C o m p a r i s o n. The bones of the postcranial skeleton of Praepusa boeska are smaller than those of Pr. vindobonensis and Pr. magyaricus and are similar to those of Recent Pusa . In humeral morphology, the new species differs from Pr. vindobonensis and Pr. magyaricus in its lesser tubercle being positioned lower than the head, and slightly above the greater tubercle; deltoid crest being shorter, not reaching the condyles, and widest in its middle part; larger entepicondylar foramen; and coronoid fossa being shorter and terminating lower than the lateral epicondyle. In contrast to Pr. magyaricus , the humerus of Pr. boeska has a head that is medio-laterally compressed.

D i s c u s s i o n. Antoniuk and Koretsky (1984) previously assigned the seal from Tarchankut Peninsula ( Ukraine) to the genus Praepusa , species tarchankutica . They described an almost complete skeleton, mandible, and skull belonging to a subadult individual in comparison with another skull belonging to an adult individual. The mandible is very similar to Praepusa vindobonensis Toula 1897 , and for this reason the name tarchankutica , as a junior synonym, is no longer valid ( Koretsky, 2001).

Only few fossil sacral bones of the subfamily Phocinae have been described or illustrated previously. These include: Pusa caspica ( Gadjiev, 1982) , Phocanella , “ Phoca ” and Prophoca (Van-Beneden, 1877; Atlas pl.14; 15; 18), and Leptophoca ( Koretsky, 2001; 2006). Several sacral bones have been described from the subfamily Monachinae : Callophoca (Koretsky, Ray, 2008) , Monaterium (Van-Beneden, 1877; Atlas pl.16), Acrophoca (de Muizon, 1981) and several sacral bones are known from the Subfamily cystophorinae (Koretsky, Rahmat, 2013). However, the rather well-preserved condition of the found Praepusa sacrum from the Western Paratethys, and its morphologically distinguishing characteristics make it possible to separate this bone from other phocine species from the other areas of the Paratethys.

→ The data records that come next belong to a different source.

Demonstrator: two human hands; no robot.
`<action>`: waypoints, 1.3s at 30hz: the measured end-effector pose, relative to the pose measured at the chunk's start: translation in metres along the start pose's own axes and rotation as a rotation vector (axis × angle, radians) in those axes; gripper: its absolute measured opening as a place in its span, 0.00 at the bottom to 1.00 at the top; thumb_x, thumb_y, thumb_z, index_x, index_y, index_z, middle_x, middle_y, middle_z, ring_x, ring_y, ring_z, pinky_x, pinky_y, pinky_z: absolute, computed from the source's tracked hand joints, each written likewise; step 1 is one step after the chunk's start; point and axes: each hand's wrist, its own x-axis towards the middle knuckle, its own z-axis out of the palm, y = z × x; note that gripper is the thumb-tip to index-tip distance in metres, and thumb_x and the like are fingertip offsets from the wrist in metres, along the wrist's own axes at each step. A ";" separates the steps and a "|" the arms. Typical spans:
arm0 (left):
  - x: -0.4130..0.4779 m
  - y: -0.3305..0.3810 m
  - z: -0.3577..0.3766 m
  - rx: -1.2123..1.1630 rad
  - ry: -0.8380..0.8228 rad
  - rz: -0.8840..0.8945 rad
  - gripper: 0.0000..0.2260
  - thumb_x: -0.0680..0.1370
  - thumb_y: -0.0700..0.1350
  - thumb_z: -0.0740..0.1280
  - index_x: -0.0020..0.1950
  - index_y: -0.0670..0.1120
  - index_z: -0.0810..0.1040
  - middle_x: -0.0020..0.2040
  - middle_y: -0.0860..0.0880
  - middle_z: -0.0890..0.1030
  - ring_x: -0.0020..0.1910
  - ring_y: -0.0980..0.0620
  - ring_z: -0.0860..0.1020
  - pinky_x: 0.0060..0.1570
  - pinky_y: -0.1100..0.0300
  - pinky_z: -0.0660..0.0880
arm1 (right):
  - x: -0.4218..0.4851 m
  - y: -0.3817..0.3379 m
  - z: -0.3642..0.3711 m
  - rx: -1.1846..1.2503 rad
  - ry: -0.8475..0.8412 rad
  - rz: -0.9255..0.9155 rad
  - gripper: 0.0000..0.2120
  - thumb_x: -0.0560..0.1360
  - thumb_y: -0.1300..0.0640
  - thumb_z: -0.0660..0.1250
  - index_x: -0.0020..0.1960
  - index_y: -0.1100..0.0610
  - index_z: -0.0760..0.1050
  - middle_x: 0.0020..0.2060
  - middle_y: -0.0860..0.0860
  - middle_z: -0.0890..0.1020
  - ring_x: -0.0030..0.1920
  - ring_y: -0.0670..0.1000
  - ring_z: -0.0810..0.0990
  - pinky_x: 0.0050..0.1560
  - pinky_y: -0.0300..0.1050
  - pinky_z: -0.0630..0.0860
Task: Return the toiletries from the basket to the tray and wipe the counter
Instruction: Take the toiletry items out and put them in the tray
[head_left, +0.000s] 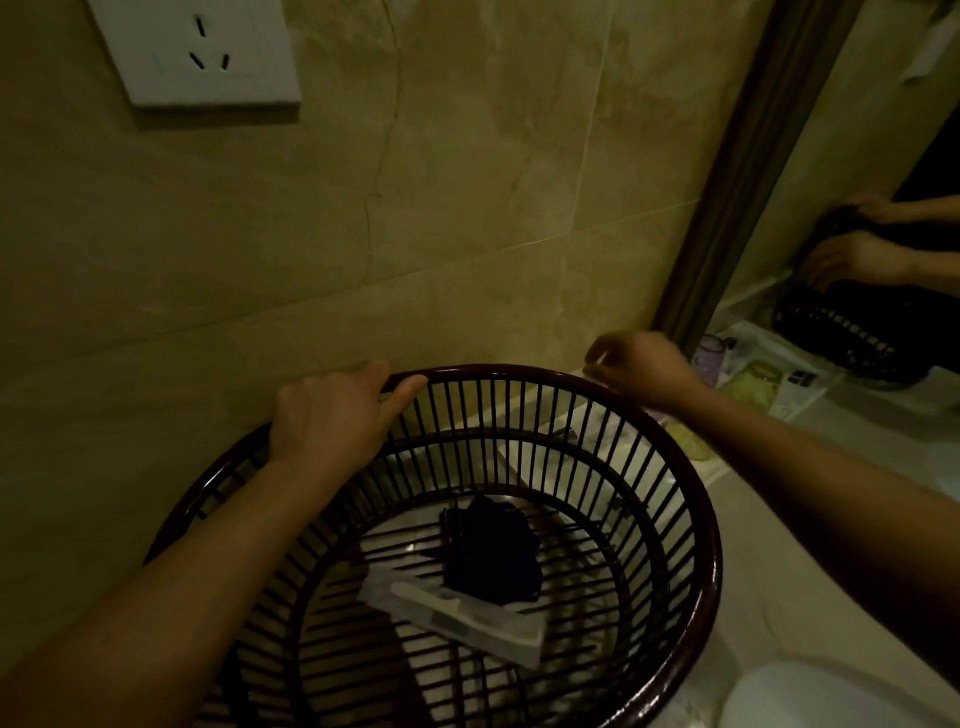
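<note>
**Both hands at the basket rim**

Beige marbled tiles (467, 182), smooth and veined, fill the wall ahead of me, dim under weak light. My left hand (332, 415) lies palm down over the far-left rim of the basket (696, 514), fingers curled over the glossy dark-brown hoop and thumb pressed along its top, so it grips the rim; the forearm runs back toward me across the basket's left side. My right hand (639, 369) hangs at the far-right part of the rim, fingers bent loosely inward; whether it holds anything, or touches the hoop, I cannot tell. That arm comes in from the right, above the pale counter (810, 587).

Round and deep, the basket is made of thin straight slats set between hoops. On its slatted floor lies a crumpled dark-blue cloth (491, 551), touching a flat, clear rectangular plastic packet (467, 618) beside it.

Beyond the rim, at the wall, a white tray (774, 364) holds a translucent purple cup (709, 353). A white wall socket (197, 52) sits upper left, a brown-framed mirror (753, 171) on the right.
</note>
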 end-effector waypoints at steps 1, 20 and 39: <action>0.001 0.001 0.000 -0.011 -0.003 0.000 0.32 0.74 0.70 0.37 0.48 0.52 0.72 0.30 0.51 0.73 0.27 0.50 0.67 0.28 0.60 0.59 | -0.001 -0.006 -0.015 0.029 0.058 0.004 0.07 0.78 0.51 0.66 0.54 0.53 0.78 0.46 0.51 0.83 0.42 0.47 0.81 0.48 0.48 0.81; -0.001 0.004 -0.011 -0.067 -0.002 0.010 0.30 0.76 0.69 0.42 0.48 0.49 0.75 0.36 0.46 0.79 0.32 0.45 0.75 0.27 0.60 0.55 | -0.076 -0.138 0.119 -0.733 -0.873 -0.565 0.20 0.78 0.46 0.65 0.64 0.58 0.75 0.54 0.56 0.80 0.54 0.57 0.79 0.47 0.50 0.75; 0.001 0.005 -0.006 -0.040 -0.002 -0.002 0.32 0.74 0.69 0.38 0.50 0.50 0.74 0.36 0.47 0.78 0.28 0.51 0.65 0.27 0.60 0.55 | -0.078 -0.124 0.151 -0.715 -0.776 -0.518 0.17 0.78 0.55 0.66 0.65 0.58 0.74 0.59 0.59 0.80 0.56 0.60 0.80 0.53 0.56 0.80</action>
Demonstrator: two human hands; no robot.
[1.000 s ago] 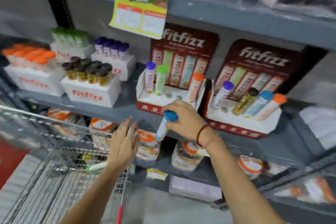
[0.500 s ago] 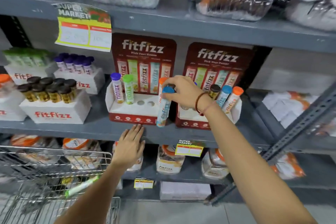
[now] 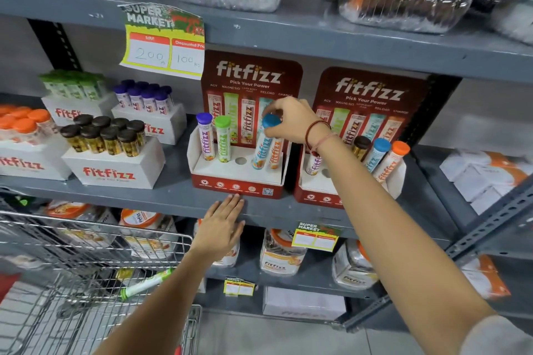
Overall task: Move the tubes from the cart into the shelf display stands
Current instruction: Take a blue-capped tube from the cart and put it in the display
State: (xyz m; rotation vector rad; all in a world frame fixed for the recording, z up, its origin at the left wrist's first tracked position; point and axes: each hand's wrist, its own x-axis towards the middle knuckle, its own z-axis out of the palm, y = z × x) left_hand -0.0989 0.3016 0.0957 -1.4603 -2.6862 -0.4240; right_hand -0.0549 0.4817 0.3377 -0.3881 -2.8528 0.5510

G e o l o g i c a l a g e a n d d i s t r i b u t i o n. Eastern shore of the Atlantic Ocean (Western Europe); Late Miocene (early-middle Tortonian Stage) — Pliocene (Zanclian– Piacenzian Stages) sandpit “de Kuilen”, Mill-Langenboom, 11.5–3.5 Ma, Noord-Brabant, S. E. Netherlands. Late Pliocene (Scaldisian), Anvers 3rd Section, Antwerp Basin, Belgium.